Top of INFORMATION SUPPLIED

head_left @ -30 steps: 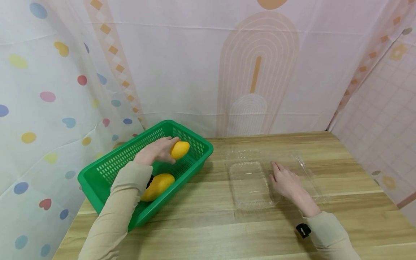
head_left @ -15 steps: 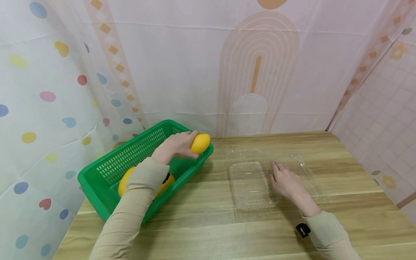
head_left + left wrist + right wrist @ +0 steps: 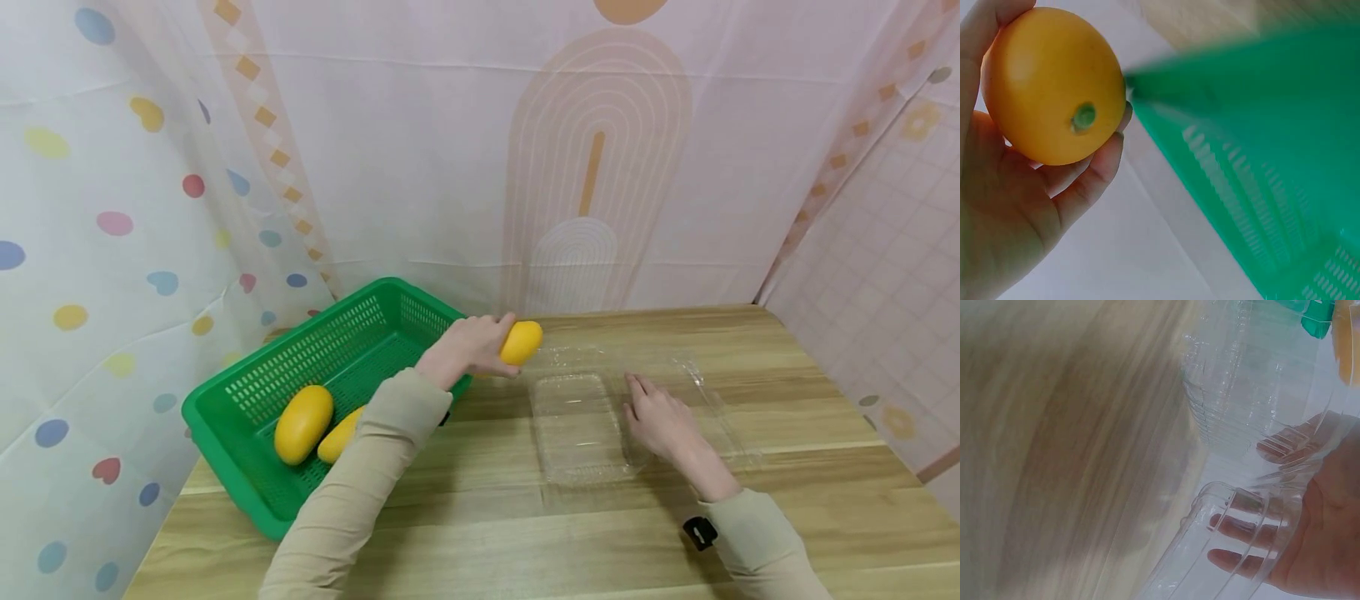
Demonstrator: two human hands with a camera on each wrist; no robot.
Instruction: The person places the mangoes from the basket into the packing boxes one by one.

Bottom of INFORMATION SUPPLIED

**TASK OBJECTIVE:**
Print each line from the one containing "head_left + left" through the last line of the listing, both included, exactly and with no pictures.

**ANSWER SECTION:**
head_left + left wrist + right wrist @ +0 steps: 
Demonstrator: two human hands with a camera on each wrist; no robot.
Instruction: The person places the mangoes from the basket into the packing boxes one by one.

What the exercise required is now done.